Performance benchmarking for geo-distributed databases
Large-scale web applications today are built on top of high-performance Cloud servers hosting a distributed database. Geo-replication in Cloud datacenters is used to avoid network latency and provide fast response time.
A geo-distributed database distributes the shared data across different data centres (DCs) for better availability and performance. As the number of clients and geographical reach grows larger, more DCs can be added to accommodate them. Giant internet-based companies such as Google, Facebook, and Amazon rely on geo-replicated databases to offer their services with high availability and low latency. Unfortunately, writing correct programs for geo-replicated databases is more challenging than writing programs for a centralized database.
AntidoteDB  is a geo-replicated database developed within a European collaboration that includes the DELYS group at LIP6. AntidoteDB offers a set of innovative features designed to make geo-distributed programming easier, such as CRDTs (Conflict-free Replicated Data Types), data structures that encapsulate the complexity of replication, transactional APIs to execute multiple operations atomically, and causal consistency to ensure the correct ordering of updates.
Student Project Objectives
The objective of this student project is to reach a better understanding of AntidoteDB performance in realistic situations. This can be achieved by implementing standard benchmark programs, and using them to measure metrics such as latency and throughput.
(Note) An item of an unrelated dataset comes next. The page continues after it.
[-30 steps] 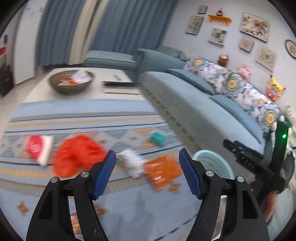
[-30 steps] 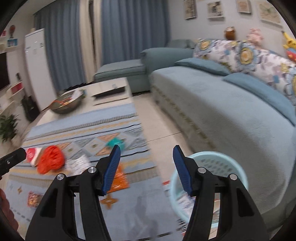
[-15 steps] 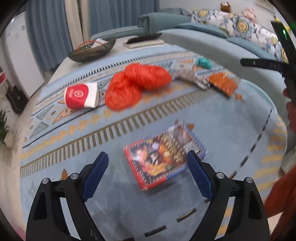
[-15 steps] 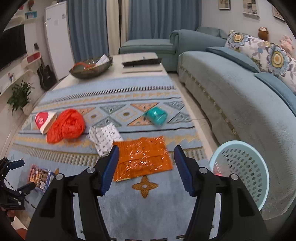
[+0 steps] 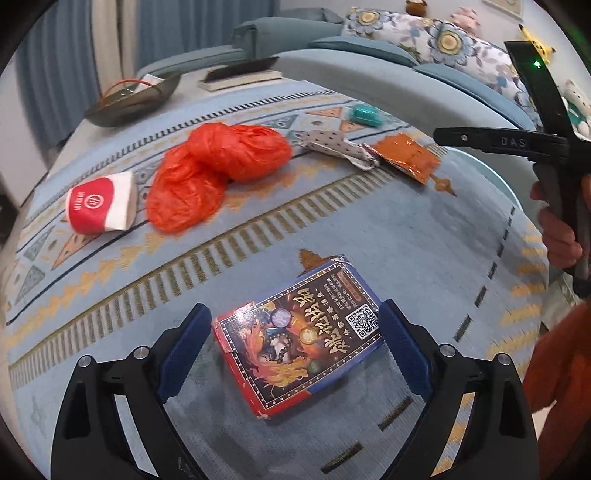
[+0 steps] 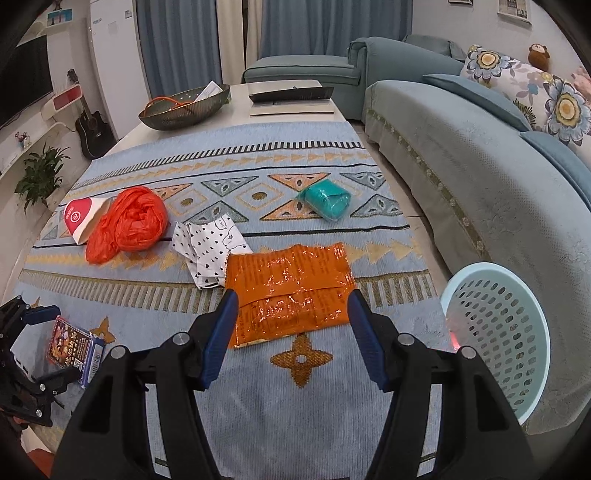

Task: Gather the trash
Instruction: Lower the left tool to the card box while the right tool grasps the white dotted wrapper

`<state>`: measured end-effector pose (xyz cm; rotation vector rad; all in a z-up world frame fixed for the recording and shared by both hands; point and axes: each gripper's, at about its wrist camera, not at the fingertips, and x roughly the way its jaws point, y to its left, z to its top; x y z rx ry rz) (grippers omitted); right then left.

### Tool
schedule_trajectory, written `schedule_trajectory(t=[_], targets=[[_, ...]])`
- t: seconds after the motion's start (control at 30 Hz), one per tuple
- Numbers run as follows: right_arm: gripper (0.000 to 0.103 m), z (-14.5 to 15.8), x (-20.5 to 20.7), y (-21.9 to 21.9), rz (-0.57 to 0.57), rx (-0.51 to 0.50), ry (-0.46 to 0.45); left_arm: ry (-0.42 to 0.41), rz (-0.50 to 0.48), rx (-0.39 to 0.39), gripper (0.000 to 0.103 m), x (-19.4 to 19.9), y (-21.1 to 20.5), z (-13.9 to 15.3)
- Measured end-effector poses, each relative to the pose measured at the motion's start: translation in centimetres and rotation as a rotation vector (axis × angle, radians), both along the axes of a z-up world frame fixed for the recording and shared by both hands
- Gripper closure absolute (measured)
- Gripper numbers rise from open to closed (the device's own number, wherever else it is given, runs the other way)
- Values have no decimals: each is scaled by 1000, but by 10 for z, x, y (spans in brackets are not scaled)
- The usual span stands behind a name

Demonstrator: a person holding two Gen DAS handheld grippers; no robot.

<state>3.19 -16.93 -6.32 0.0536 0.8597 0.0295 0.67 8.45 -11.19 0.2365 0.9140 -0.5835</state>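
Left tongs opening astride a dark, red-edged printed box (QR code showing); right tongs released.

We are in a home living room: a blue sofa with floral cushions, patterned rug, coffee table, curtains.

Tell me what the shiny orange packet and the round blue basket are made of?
The flat orange packet looks like thin glossy plastic film or foil: it glints and crinkles. The round pale blue basket looks like moulded matte plastic, its wall pierced with rows of small holes.
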Motion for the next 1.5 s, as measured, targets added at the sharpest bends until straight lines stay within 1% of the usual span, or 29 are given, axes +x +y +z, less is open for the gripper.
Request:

Two widely-used benchmarks are TPC-C and TPC-E, designed by the Transactional Processing Performance Council .
- Learn AntidoteDB APIs (how to use CRDTs and Transactional Causal Consistency).
- Learn how to install, deploy and monitor AntidoteDB on a cluster of machines.
- Learn the specifications of the TPC-C and TPC-E benchmarks.
- Implement TPC-C and TPC-E against the AntidoteDB API.
- Write benchmarking scripts to measure the performance of the benchmarks.
- Measure the performance of the benchmarks and investigate any bottlenecks.Write a report detailing the experimental setup, the achieved performance results, and outcome of the investigation.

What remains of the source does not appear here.